Sarah Hatchuel (Author)
9780521836241, Cambridge University Press
Hardback, published 12 August 2004
202 pages
22.9 x 15.2 x 1.6 cm, 0.47 kg
"[A] good survey of Shakespeare on stage, from the Globe to the Restoration to Drury Lane and 19th-century realism to cinema." J.M. Welsh, Salisbury University, CHOICE
How is a Shakespearean play transformed when it is directed for the screen? In this 2004 book, Sarah Hatchuel uses literary criticism, narratology, performance history, psychoanalysis and semiotics to analyse how the plays are fundamentally altered in their screen versions. She identifies distinct strategies chosen by film directors to appropriate the plays. Instead of providing just play-by-play or film-by-film analyses, the book addresses the main issues of theatre/film aesthetics, making such theories and concepts accessible before applying them to practical cases.
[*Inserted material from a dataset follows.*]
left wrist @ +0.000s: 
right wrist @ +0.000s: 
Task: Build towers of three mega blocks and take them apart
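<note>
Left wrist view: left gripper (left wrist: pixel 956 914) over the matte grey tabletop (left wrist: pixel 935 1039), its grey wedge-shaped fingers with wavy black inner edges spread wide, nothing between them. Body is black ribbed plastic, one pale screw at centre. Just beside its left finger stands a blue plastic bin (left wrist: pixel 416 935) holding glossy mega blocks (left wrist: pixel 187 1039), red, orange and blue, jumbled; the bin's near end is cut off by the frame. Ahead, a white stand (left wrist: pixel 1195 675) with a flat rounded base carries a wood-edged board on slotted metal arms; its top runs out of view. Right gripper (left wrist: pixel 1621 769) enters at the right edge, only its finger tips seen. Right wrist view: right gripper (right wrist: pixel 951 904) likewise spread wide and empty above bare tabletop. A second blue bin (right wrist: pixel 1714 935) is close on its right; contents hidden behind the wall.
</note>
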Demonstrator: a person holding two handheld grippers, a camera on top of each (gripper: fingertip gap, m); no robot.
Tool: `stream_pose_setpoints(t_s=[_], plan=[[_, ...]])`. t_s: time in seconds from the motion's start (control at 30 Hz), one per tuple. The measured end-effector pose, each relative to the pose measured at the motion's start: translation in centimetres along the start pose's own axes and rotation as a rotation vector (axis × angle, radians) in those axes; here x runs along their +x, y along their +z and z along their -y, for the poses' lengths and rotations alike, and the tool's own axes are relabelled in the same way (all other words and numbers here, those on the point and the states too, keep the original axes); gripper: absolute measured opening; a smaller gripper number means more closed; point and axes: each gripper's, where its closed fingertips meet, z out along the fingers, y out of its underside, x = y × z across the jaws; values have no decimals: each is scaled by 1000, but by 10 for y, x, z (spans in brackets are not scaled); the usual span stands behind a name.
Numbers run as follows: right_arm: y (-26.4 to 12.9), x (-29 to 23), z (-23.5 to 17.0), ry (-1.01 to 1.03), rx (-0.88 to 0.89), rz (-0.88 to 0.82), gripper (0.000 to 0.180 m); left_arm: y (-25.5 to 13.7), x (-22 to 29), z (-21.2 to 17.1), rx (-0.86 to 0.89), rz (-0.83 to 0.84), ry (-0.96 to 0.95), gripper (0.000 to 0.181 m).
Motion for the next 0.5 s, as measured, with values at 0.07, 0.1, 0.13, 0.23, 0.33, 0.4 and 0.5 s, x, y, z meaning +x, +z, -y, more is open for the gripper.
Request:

Her book also offers guidelines for the study of sequences in Shakespearean adaptations and includes examples from all the major films from the 1899 King John, through the adaptations by Olivier, Welles and Branagh, to Taymor's 2000 Titus and beyond. This book is aimed at scholars, teachers and students of Shakespeare and film studies, providing a clear and logical apparatus with which to examine Shakespearean screen adaptations.
1. Shakespeare, from stage to screen: a historical and aesthetic approach
2. From theatre showing to cinema telling
3. Masking film construction: towards a 'real' world
4. Reflexive constructions: from meta-theatre to meta-cinema?
5. Screenplay, narration and subtext: the example of Hamlet
6. Case studies.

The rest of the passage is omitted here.